Most operating cadences are theater. The slides are pretty, the room is full, the CEO nods, and nothing moves. The CoS owns the meeting but not the outcome, and quietly, everyone knows the cadence is a tax, not a tool. This guide is the rewrite. It's how to turn the WBR and the quarterly OKR cycle into a decision-making instrument that earns its calendar slot every week.
The test is simple. If the WBR were cancelled tomorrow and nobody noticed for two weeks, it shouldn't exist. Same for the QBR. Same for any review on the leadership calendar. A cadence that doesn't change behavior between week one and week two of the quarter is a status update with extra steps.
Strip the WBR to 3 leading + 1 lagging per BU
The first WBR I ran had 47 metrics. We cut it to 19, got 30 minutes back, and the discussion got noticeably sharper because the room could actually hold the numbers in their head. The math is brutal but it works: three leading indicators per function, one lagging metric per business unit. That's the ceiling, not the target.
Leading indicators are things a function controls this week. Sales: qualified pipeline created, demos held, proposals sent. CS: onboarding completion rate, NPS inflow, expansion calls booked. Product: tickets shipped against committed scope, P0 bug count, time-to-merge.

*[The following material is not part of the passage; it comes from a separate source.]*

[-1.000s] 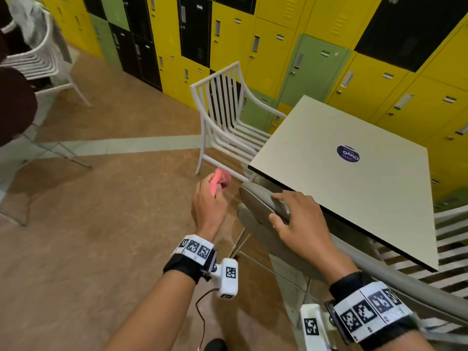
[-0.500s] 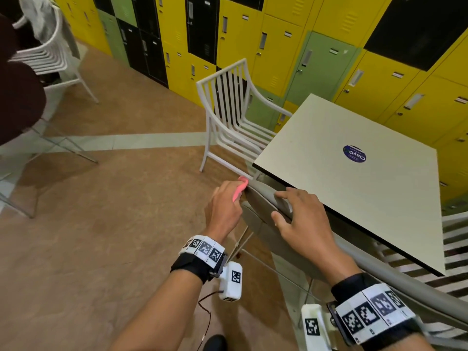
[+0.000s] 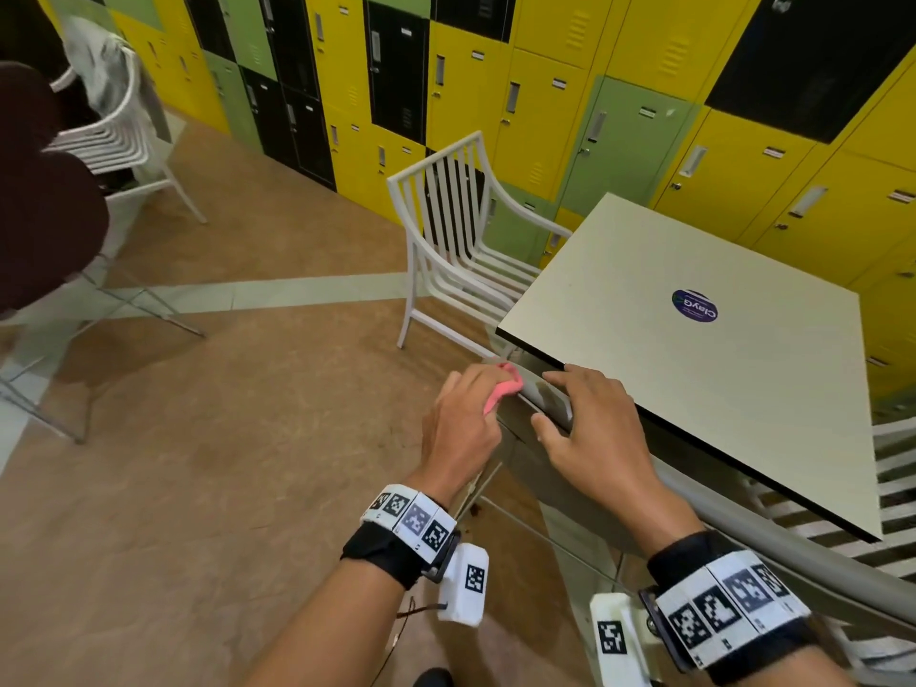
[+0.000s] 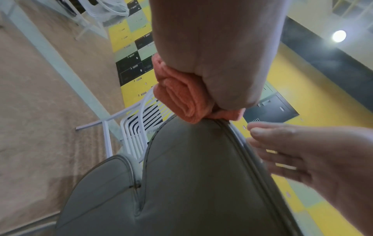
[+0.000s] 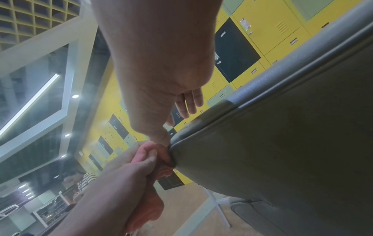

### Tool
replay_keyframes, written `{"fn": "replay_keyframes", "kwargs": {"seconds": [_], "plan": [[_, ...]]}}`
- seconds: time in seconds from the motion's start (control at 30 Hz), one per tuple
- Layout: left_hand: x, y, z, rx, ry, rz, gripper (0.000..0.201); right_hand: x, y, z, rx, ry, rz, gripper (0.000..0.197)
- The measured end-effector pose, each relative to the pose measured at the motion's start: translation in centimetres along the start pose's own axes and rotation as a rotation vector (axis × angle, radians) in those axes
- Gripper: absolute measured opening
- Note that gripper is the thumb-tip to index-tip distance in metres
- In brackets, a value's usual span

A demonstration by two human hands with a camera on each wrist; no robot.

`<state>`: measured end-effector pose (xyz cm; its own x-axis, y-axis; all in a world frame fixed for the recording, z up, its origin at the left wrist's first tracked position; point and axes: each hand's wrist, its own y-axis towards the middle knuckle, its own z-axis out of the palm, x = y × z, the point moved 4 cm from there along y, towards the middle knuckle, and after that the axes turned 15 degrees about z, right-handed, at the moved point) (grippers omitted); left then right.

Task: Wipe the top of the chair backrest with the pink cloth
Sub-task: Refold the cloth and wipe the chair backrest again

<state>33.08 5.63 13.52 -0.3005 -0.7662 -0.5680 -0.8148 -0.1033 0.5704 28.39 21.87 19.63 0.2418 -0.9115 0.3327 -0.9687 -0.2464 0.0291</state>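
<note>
While both hands meet at the backrest's end, the scene reads left to right so:
Left hand [image 3: 458,428]: fingers curled round the bunched pink cloth [image 3: 501,395], pressing it against the rounded end of the backrest top.
Pink cloth: folded into a wad, touching the grey chair backrest [image 4: 193,175] at its top edge.
Right hand [image 3: 592,433]: fingers straight and slightly spread, resting on the backrest top just beside the cloth.
Table [image 3: 718,369]: its edge lies close behind the backrest.
</note>
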Motion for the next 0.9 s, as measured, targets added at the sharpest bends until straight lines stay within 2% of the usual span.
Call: {"fn": "replay_keyframes", "kwargs": {"seconds": [0.07, 0.1, 0.17, 0.2, 0.27, 0.37, 0.5, 0.77, 0.9], "plan": [[-0.2, -0.3, -0.4, -0.008, -0.123, 0.011, 0.039, 0.1, -0.2, -0.2, -0.003, 0.016, -0.001, 0.05], [0.3, -0.3, -0.8, -0.034, -0.189, -0.043, 0.035, 0.1, -0.3, -0.3, -0.003, 0.018, -0.003, 0.051], [2.6, 0.0, -1.3, -0.126, -0.266, -0.269, 0.029, -0.3, -0.4, -0.7, 0.0, 0.019, 0.007, 0.052], [4.0, 0.1, -1.6, -0.163, -0.234, -0.37, 0.028, -0.6, -0.5, -0.8, 0.001, 0.022, 0.016, 0.052], [5.6, 0.7, -1.7, -0.111, -0.099, -0.445, 0.031, -1.2, -0.8, -1.0, 0.002, 0.024, 0.033, 0.053], [5.5, 1.1, 0.3, 0.01, -0.131, -0.404, 0.032, -2.0, -1.2, -1.3, -0.003, 0.024, 0.052, 0.053], [4.9, 0.4, 1.0, -0.072, -0.223, -0.466, 0.029, -3.0, -1.6, -1.5, -0.01, 0.011, 0.075, 0.054], [3.5, 1.3, -0.1, -0.032, -0.095, -0.184, 0.035, -2.1, -1.6, -1.4, -0.001, 0.022, 0.04, 0.053], [2.5, 1.0, -0.1, -0.033, -0.059, -0.122, 0.032, -1.7, -1.7, -1.1, 0.002, 0.029, 0.027, 0.052]]}}
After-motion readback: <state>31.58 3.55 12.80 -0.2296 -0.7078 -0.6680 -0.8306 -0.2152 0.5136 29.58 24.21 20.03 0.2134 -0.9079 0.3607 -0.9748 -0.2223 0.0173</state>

The test for "is this a leading indicator?" is whether the function owner can change the number through their own actions in the next seven days. If they can't, it's a vanity metric or a lagging metric mislabeled.
Lagging indicators are the BU number the exec team is on the hook for: revenue, gross margin, NRR, CAC payback. One per BU. The lagging metric is the one the board cares about. The leading metrics are the ones you act on. If a metric is neither, kill it, or move it to a functional review where it belongs.
Here's the discipline: anything that doesn't fit the 3+1 rule gets a different home. Win rates by source belong in the sales team's own meeting. Sprint velocity belongs in product's. Customer health scores belong in CS standups. The WBR is for cross-functional pattern recognition, not for each function's internal hygiene. The moment the WBR becomes "every department reports their stuff," you've recreated the bloated meeting you cut.
One concrete example. A 60-person SaaS I worked with had a WBR with 31 metrics across five BUs. We cut to 17 (three leading per function, one lagging per BU). Within six weeks, the CEO started asking pre-meeting questions on Slack, because she could now actually see the connective tissue between marketing's MQL trend and sales's demo-held trend. With 31 metrics, she couldn't. The cut wasn't about saving time. It was about restoring signal.
The pre-read: number, why, what, ask
The single highest-leverage change you can make to a WBR is killing presentations. Nobody presents in the room. The room reads, in silence, for the first 10 minutes. Then questions only.
This works because the pre-read forces the metric owner to do the thinking before the meeting, not in the meeting. The format is four lines per metric, written by the owner, distributed 24 hours before the WBR:
- Number: the actual figure this week, with last week and trend in parentheses.
- Why it changed: the owner's hypothesis for the movement, in one sentence. Not a recap, a hypothesis.
- What we're doing: the action already underway, not what someone might do, what is being done.
- Ask: the specific decision or input the owner needs from the room. If there's no ask, write "no ask". That's a valid answer for a metric that's tracking on plan.
A real example, from a sales VP's pre-read line on a recent Tuesday:
Demos held: 41 (last week 47, 8-week avg 44). Why: SDR team had two reps out, mid-funnel automation tagged 12 leads as "low intent" that the AE team would have taken last quarter. What: Reverted the scoring change Tuesday morning, asked SDR manager to redistribute coverage for sick reps. Ask: Should we tighten the SLA on AE follow-up for borderline leads? Currently 4 hours, considering 1 hour for accounts > $50K ACV.
That's 80 words. The room reads it in 30 seconds. The discussion in the meeting starts at "should we tighten the SLA", not at "let me walk you through this slide." You've moved every WBR conversation forward by about 20 minutes of meeting time, every week.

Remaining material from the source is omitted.